Royal Bank of Scotland Group (RBS), Britain’s biggest publicly owned lender, is to pay about $612 million (R5.4 billion) in fines for manipulating interest rates. It is the second-largest penalty imposed so far in a global regulatory probe.

The lender would pay $325m to the US Commodity Futures Trading Commission (CFTC), $150m to the US Department of Justice and £87.5m (about R1.2bn) to the UK’s Financial Services Authority, the CFTC said yesterday.

RBS said it would recoup about £300m to pay the fines by cutting bonuses and clawing back previous awards. RBS’s Japanese unit had agreed to plead guilty to wire fraud as part of a deal with the Justice Department, the CFTC said.

“The public is deprived of an honest benchmark interest rate when a group of traders sits around a desk for years falsely spinning their bank’s London interbank offered rate (Libor) submissions, trying to manufacture winning trades,” said David Meister, the CFTC’s director of enforcement. “That’s what happened at RBS.”

The penalty is the biggest blow to chief executive Stephen Hester’s attempt to overhaul the lender after it took £45.5bn from taxpayers in 2008 in the largest bank bailout in history.

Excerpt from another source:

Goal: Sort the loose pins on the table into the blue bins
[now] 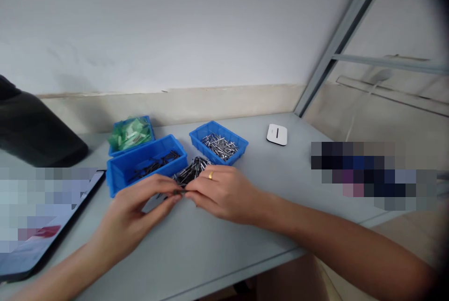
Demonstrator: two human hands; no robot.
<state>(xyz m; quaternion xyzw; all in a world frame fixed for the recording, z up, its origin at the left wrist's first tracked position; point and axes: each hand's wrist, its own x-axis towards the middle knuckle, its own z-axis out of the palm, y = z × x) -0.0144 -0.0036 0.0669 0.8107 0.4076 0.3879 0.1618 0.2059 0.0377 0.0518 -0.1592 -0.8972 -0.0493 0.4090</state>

The fine, the third so far to result from a global investigation, exceeds the £290m Barclays paid in June and is second to the $1.5bn Switzerland’s UBS paid in December.

“Libor manipulation is an extreme example of a selfish and self-serving culture that took hold in parts of the banking industry during the financial boom,” Hester said yesterday. “We will use the lessons learned from this episode as further motivation to reject and change the vestiges of that culture.”

RBS shares had risen 0.27 percent to £3.3783 by early afternoon in London. The shares have gained 17 percent over the past year. The UK paid the equivalent of £5.02 for the shares as part of the government rescue and British taxpayers own about 81 percent of the firm.

Investment banking chief John Hourican would leave the bank after handing over his responsibilities, RBS said. He would forfeit all his unvested bonus and the long-term incentive plan awards that were subject to claw-back, the bank said.

The bank said Hourican had “no involvement in or knowledge of the misconduct”.

Libor is calculated by a poll carried out daily on behalf of the British Bankers’ Association that asks firms to estimate how much it would cost to borrow from each other for different periods and in different currencies.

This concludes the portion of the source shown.